Goal of the exercise> Set down the data again exactly. Pictures are not part of the copy.

Data excerpt>

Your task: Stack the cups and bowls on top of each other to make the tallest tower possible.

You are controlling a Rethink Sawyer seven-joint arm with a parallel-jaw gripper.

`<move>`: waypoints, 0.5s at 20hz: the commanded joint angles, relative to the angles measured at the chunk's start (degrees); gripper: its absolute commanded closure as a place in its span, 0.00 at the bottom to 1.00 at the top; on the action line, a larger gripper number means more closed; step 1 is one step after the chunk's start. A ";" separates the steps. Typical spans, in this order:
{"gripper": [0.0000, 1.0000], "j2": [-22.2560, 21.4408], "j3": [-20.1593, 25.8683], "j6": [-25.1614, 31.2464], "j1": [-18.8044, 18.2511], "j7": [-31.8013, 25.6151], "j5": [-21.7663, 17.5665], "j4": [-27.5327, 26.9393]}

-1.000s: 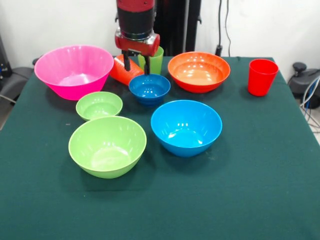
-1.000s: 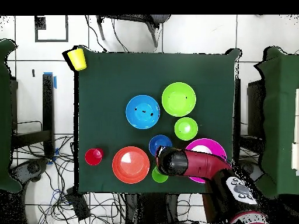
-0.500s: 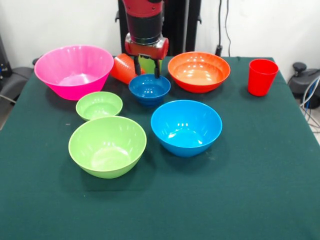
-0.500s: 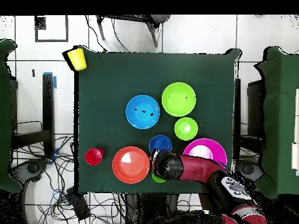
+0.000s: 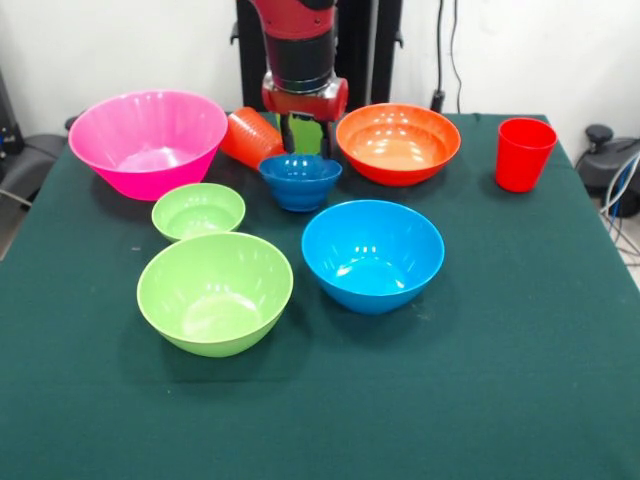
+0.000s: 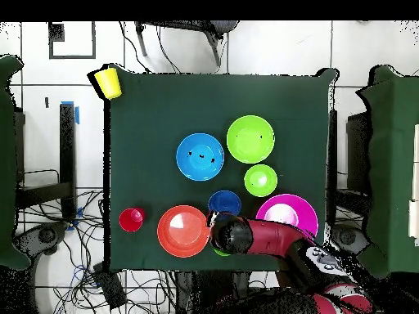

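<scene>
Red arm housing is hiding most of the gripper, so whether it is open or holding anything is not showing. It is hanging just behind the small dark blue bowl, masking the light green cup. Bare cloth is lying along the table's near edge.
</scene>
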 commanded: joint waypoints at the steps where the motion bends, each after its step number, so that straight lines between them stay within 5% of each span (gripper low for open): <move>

Expected output>
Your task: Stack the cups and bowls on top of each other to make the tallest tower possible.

You are controlling a Rethink Sawyer seven-joint arm with a parallel-jaw gripper.

`<move>`: waypoints, 0.5s at 20hz: the commanded joint angles, relative to the angles measured at the chunk's start (degrees); gripper: its absolute commanded closure as a place in its span, 0.00 at the bottom to 1.00 at the top; on the action line, a larger gripper number means more closed; step 1 is one step after the chunk's start. A ";" separates the steps. Typical spans, in this order:
{"gripper": [0.0000, 1.0000], "j2": [-22.2560, 21.4408], "j3": [-20.1593, 25.8683], "j6": [-25.1614, 31.2464], "j1": [-18.8044, 18.2511], "j7": [-31.8013, 25.6151], "j5": [-21.7663, 17.5665], "j4": [-27.5327, 26.9393]}

-1.000s: 
-1.000s: 
-0.500s: 
-0.500s: 
+0.000s: 
+0.000s: 

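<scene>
Red arm housing is hiding most of the gripper, so whether it is open or holding anything is not showing. It is hanging just behind the small dark blue bowl, masking the light green cup. Bare cloth is lying along the table's near edge.
</scene>
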 commanded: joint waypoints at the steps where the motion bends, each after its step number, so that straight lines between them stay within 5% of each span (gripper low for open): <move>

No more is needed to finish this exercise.